We had been together for what seemed like years, but it was only a month. We wandered from place to place after the government ordered destruction of major cities. Why her? Why not the ones we left behind?

My wife had been cleaning the dishes. Soap bubbles filled the air in our third story apartment building. Our son moved his train off the tracks and rammed it into furniture. I had just come home from work. I flicked on the news as I loosened my tie and heard it.

Emergency broadcast. Bombs dropping in an hour.

The city was in panic. A virus had broken out, there was no other way to stop it. The city was flattened, everyone was dead. But not us, not her, not me.

But the moment where my wife gave up, where her green eyes faded into lifelessness, I held onto this girl. A seventeen year old had managed to climb out of the shelter by grabbing my arm. I was reaching for the woman with green eyes, but she clung onto our son’s lifeless body. She wouldn’t let him go. The rubble collapsed on top of her leaving me and the girl alive.  We managed to escape the city before the second wave of bombs dropped. She stood clinging to me as we watched the rising smoke from the smoldering ashes.

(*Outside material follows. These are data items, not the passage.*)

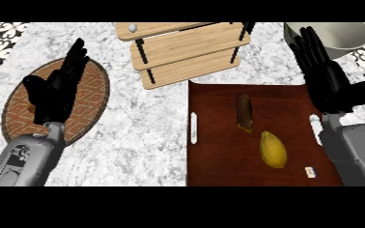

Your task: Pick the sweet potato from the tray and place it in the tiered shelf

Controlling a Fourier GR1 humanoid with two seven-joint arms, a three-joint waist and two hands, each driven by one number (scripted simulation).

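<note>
one sweet potato (244,110) lies lengthwise on the dark wooden tray (214,154), near its upper middle — a yellow fruit (273,149) sits just below it. beyond the tray's upper left corner stands the tiered shelf (185,50). right hand (324,79) hovers at the tray's right edge, fingers straight; left hand (57,87) rests open over an oval mat (92,101) — both holding nothing.

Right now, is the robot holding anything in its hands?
No, nothing. The left hand and right hand are both open, fingers straight. The sweet potato lies untouched on the tray.
</note>
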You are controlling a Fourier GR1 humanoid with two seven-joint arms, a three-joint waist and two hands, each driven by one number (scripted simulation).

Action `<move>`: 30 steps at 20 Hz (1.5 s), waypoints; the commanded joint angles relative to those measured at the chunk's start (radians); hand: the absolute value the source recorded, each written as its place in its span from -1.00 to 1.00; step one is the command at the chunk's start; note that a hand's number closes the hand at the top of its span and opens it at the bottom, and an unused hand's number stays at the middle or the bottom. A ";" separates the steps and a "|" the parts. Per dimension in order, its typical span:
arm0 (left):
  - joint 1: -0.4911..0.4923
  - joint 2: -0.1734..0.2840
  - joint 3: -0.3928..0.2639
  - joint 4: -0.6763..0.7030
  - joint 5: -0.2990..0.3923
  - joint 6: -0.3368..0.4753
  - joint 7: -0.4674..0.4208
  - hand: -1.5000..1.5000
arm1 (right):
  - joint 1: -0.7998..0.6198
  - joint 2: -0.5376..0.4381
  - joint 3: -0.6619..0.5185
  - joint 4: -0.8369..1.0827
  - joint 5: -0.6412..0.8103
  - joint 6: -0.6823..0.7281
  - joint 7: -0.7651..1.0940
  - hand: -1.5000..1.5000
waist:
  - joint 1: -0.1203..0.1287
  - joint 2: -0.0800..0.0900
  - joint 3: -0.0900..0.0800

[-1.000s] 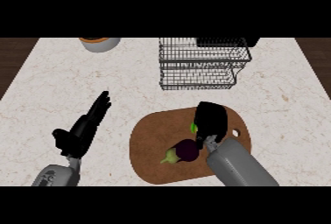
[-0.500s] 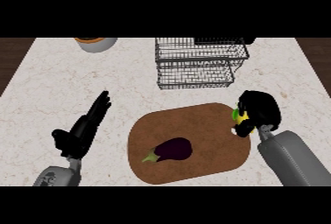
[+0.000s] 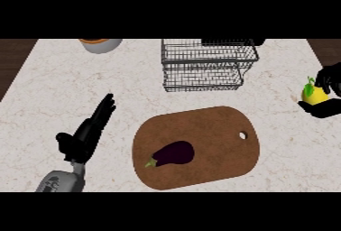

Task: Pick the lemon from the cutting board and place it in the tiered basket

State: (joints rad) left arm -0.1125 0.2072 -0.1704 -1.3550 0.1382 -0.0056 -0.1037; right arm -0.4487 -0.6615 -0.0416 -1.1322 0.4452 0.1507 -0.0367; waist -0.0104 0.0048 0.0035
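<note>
lemon (image 3: pixel 314 95) sitting in right hand (image 3: pixel 328 92), fingers curling round it at the counter's (image 3: pixel 53 90) right edge, off the cutting board (image 3: pixel 213 140) carrying the eggplant (image 3: pixel 174 153), tiered basket (image 3: pixel 208 63) at back edge, left hand (image 3: pixel 85 135) resting straight-fingered near front-left.

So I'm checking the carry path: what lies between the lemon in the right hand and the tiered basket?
In the head view, only bare counter lies between the lemon, held in the right hand, and the tiered basket.
</note>
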 commanded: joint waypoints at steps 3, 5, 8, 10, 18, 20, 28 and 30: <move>-0.018 -0.004 0.000 0.011 -0.009 -0.018 -0.011 0.00 | -0.105 -0.069 -0.145 0.115 -0.136 0.065 -0.252 1.00 | 0.023 0.000 -0.002; -0.039 0.001 0.026 0.083 -0.013 -0.030 -0.027 0.00 | -0.200 -0.061 -0.127 0.118 -0.137 0.126 -0.165 1.00 | 0.021 -0.001 -0.004; -0.038 -0.003 0.024 0.069 -0.019 -0.040 -0.032 0.00 | -0.319 -0.046 -0.115 0.079 -0.150 0.180 -0.002 1.00 | 0.024 -0.002 -0.004; -0.027 -0.025 0.023 0.038 -0.032 -0.009 -0.018 0.00 | -0.318 -0.019 -0.116 -0.004 -0.172 0.198 0.084 1.00 | 0.017 -0.005 -0.004; -0.046 -0.034 0.030 0.045 -0.037 -0.023 -0.009 0.00 | -0.660 0.100 -0.059 0.135 -0.142 0.208 0.334 1.00 | 0.030 -0.003 -0.005; 0.007 -0.024 0.008 -0.047 -0.033 -0.035 0.034 0.00 | -0.690 0.153 -0.048 0.238 -0.106 0.149 0.286 1.00 | 0.044 -0.001 -0.004; -0.021 -0.039 0.017 0.026 -0.058 -0.049 -0.018 0.00 | -0.844 0.284 -0.010 0.495 -0.024 0.069 0.218 1.00 | 0.048 0.006 -0.004; -0.041 -0.041 0.029 0.078 -0.056 -0.060 -0.032 0.00 | -0.845 0.341 0.013 0.502 -0.005 0.043 0.232 1.00 | 0.037 0.004 -0.004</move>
State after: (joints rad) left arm -0.1574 0.1758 -0.1467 -1.3305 0.0931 -0.0582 -0.0912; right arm -1.2590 -0.3985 -0.0528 -0.6967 0.4078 0.2368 0.2065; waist 0.0342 0.0094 -0.0007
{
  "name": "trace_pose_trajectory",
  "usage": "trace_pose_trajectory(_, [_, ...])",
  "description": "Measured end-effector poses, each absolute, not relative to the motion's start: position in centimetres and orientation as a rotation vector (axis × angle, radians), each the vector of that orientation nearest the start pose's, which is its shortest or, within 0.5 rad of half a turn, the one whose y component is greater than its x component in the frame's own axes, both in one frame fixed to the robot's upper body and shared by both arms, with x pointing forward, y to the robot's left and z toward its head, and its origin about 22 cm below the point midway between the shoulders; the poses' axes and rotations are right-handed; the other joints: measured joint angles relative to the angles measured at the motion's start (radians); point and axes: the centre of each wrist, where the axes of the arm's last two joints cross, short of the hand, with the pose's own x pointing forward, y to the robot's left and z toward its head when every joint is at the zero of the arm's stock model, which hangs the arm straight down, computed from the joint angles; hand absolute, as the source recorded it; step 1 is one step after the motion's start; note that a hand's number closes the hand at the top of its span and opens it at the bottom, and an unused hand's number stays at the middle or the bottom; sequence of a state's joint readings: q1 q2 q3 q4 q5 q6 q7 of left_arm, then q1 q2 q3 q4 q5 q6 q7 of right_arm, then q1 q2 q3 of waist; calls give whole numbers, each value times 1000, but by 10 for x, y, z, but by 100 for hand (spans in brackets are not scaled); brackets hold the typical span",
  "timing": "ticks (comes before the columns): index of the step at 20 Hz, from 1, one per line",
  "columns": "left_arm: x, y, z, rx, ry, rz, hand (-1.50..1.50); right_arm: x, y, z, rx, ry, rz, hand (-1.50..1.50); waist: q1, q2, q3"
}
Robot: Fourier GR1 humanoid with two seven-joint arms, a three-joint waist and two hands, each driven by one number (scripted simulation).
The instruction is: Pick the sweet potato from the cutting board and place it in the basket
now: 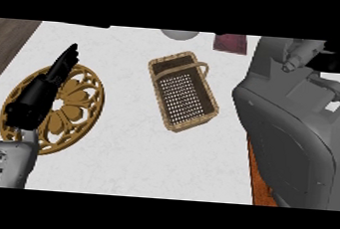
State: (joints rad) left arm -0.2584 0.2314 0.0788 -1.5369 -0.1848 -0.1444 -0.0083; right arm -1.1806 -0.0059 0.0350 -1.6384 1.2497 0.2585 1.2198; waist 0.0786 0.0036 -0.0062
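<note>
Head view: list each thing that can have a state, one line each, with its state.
Basket: upright on the counter, nothing inside it.
Round wooden board: flat on the counter, partly under the left hand.
Left hand: open, fingers straight, holding nothing.
Right hand: at the top right edge, fingers hidden.
Sweet potato: not visible.

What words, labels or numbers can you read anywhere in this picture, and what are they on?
None can be read.
Left forearm: light marks on its grey casing, too blurred to read as letters.
Wicker basket, round wooden trivet, dark red object at the far edge, left hand: no text on any.
</note>
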Motion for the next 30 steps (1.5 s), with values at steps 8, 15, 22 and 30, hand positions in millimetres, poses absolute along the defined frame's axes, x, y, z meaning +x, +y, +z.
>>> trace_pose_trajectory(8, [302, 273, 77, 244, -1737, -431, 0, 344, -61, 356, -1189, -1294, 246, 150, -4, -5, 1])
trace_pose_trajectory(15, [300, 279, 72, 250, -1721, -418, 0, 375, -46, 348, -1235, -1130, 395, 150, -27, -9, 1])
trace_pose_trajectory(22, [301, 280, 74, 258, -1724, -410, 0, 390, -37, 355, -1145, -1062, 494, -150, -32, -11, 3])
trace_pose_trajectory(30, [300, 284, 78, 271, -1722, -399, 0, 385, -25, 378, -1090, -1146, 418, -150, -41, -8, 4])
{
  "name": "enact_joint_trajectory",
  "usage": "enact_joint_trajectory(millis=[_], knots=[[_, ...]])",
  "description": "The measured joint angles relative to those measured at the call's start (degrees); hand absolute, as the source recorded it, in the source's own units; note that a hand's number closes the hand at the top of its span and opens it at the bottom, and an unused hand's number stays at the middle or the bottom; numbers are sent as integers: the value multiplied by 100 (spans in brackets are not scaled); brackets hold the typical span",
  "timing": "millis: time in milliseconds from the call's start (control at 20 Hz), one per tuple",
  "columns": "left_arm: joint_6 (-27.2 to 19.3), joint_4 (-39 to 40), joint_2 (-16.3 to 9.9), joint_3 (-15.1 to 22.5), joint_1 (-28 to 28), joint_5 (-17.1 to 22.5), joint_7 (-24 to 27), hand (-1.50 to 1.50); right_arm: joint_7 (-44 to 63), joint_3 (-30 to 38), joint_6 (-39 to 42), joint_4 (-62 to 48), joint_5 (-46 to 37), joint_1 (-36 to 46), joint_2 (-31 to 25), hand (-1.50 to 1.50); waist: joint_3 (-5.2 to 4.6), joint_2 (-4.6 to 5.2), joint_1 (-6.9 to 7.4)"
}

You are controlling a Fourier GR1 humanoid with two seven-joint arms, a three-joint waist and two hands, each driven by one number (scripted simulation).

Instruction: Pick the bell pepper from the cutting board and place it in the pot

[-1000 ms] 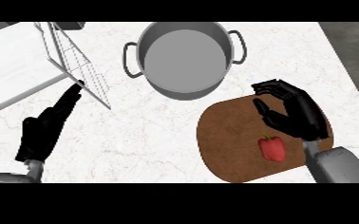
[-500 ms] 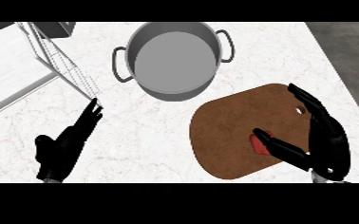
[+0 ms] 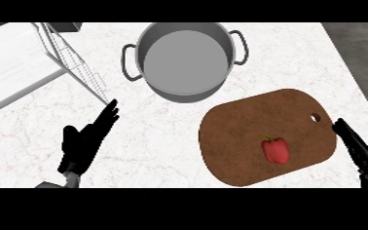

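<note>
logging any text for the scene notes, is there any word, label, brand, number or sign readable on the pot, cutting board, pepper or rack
None: no readable text anywhere in the head view.
pot: plain grey metal, no mark.
cutting board: bare brown surface with a hole near one end, no print.
bell pepper: no sticker.
wire rack: no tag.
counter: only marble veining.

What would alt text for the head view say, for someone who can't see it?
A red bell pepper lies on a brown cutting board, with an empty steel pot behind it. The right hand is beside the board's edge; the open left hand rests at lower left.
</note>
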State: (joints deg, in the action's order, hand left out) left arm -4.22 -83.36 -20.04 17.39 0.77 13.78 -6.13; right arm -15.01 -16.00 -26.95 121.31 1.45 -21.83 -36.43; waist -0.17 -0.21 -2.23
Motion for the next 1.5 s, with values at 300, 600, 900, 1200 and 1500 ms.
enact_joint_trajectory(millis=[300,600,900,1200,1500], knots=[[255,286,47,-137,393,37,-107,0,1617,210,357,559,292,84,-407,-150,6,22,152],[296,500,208,-123,556,-79,-44,0,2604,-169,1018,45,221,592,-735,-150,10,41,263],[407,506,259,-265,506,-165,-21,0,2463,-397,1535,-1093,-132,1014,-418,-150,16,30,255],[474,490,416,-360,442,-333,-57,0,1498,89,1807,-2105,-235,1061,-68,-150,19,23,224],[558,542,556,-477,470,-513,-58,0,566,547,2409,-2753,27,977,188,-150,19,21,213]])
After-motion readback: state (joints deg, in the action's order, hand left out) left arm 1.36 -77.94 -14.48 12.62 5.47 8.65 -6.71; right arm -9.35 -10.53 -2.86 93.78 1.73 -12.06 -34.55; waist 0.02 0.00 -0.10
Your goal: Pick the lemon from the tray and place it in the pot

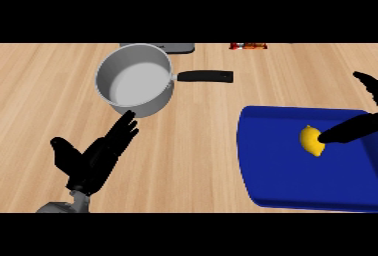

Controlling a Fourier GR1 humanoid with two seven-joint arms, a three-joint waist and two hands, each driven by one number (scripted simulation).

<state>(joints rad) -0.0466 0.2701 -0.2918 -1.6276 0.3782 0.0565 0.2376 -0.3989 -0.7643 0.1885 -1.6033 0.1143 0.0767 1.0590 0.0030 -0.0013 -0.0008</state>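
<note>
While your right hand [353, 129] only touches the lemon [311, 140], fingers not yet round it - you risk nudging it across the tray [280, 185]; left hand [96, 155] rests open.

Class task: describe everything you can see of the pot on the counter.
The pot is a grey, metal-looking saucepan with a round bowl and one black handle pointing toward the view's right. It stands upright on the wooden counter, with nothing visible inside it. It sits up and to the left of the blue tray. The left robot hand lies open just below it, fingertips near its rim; whether they touch it cannot be told.
</note>
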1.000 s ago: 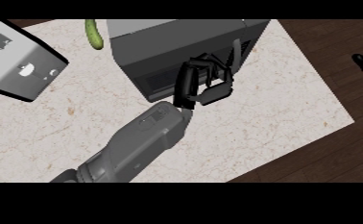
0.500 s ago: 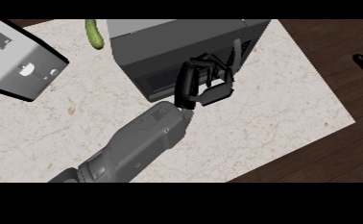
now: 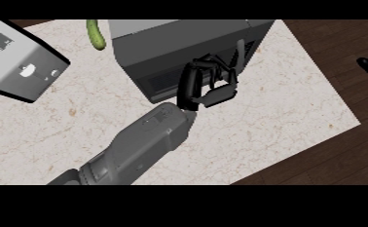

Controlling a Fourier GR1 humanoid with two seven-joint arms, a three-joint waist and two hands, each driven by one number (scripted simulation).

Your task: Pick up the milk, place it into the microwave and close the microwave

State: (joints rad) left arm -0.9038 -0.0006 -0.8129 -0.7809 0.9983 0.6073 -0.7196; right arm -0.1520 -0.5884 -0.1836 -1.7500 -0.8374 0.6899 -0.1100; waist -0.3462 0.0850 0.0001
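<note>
The grey microwave (image 3: pixel 179 41) stands at the back middle of the counter, its dark front facing down and to the right. No milk shows anywhere in view. My left hand (image 3: pixel 205 85) reaches in from the lower left and sits against the microwave's front, fingers curled and thumb tucked below, with nothing visible in it. A thin dark bar (image 3: pixel 239 55) runs up the front just right of the fingers. A small black shape at the right edge looks like my right hand (image 3: pixel 363 65); too little of it shows to tell more.
A green cucumber (image 3: pixel 95 33) lies left of the microwave at the back. A grey boxy appliance (image 3: pixel 28 70) sits at the left edge. The marble counter (image 3: pixel 287 104) ends at the right and lower right, with dark wooden floor beyond.
</note>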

We were alive. One month was long enough for her to fall in love with me. One month was long enough for me to break her heart. One month was enough for us to forget what laws used to be and make love in the field. One month was enough for me to cry while she slept soundlessly next to me.

Society was broken in pieces. People lived in rural towns, the virus was contained they said. We hadn’t heard any official radio broadcasts since. We presumed Washington was gone. With ham radios, city survivors found each other and set up a colony. We started rebuilding in a the first rural town that would let us in.

No one knew the woman with green eyes. No one knew the miniature train conductor. Everyone knew that it was us. That this girl and I had escaped New York, which was bombed below sea level. As far as we knew, we were the only ones that survived the biggest city collapse in all of history. There were others from Atlanta, Baltimore, Boston, even a couple from Los Angeles. But no one heard of anyone else from New York.

Why us?

2 comments:

  1. This is powerful. I loved it, even though it was sad. I could feel the mixed emotions the man experienced as he longed for his wife and son. It felt real. You did an excellent job. I am a new follower. Hope suggested that I check out your blog and I glad I did.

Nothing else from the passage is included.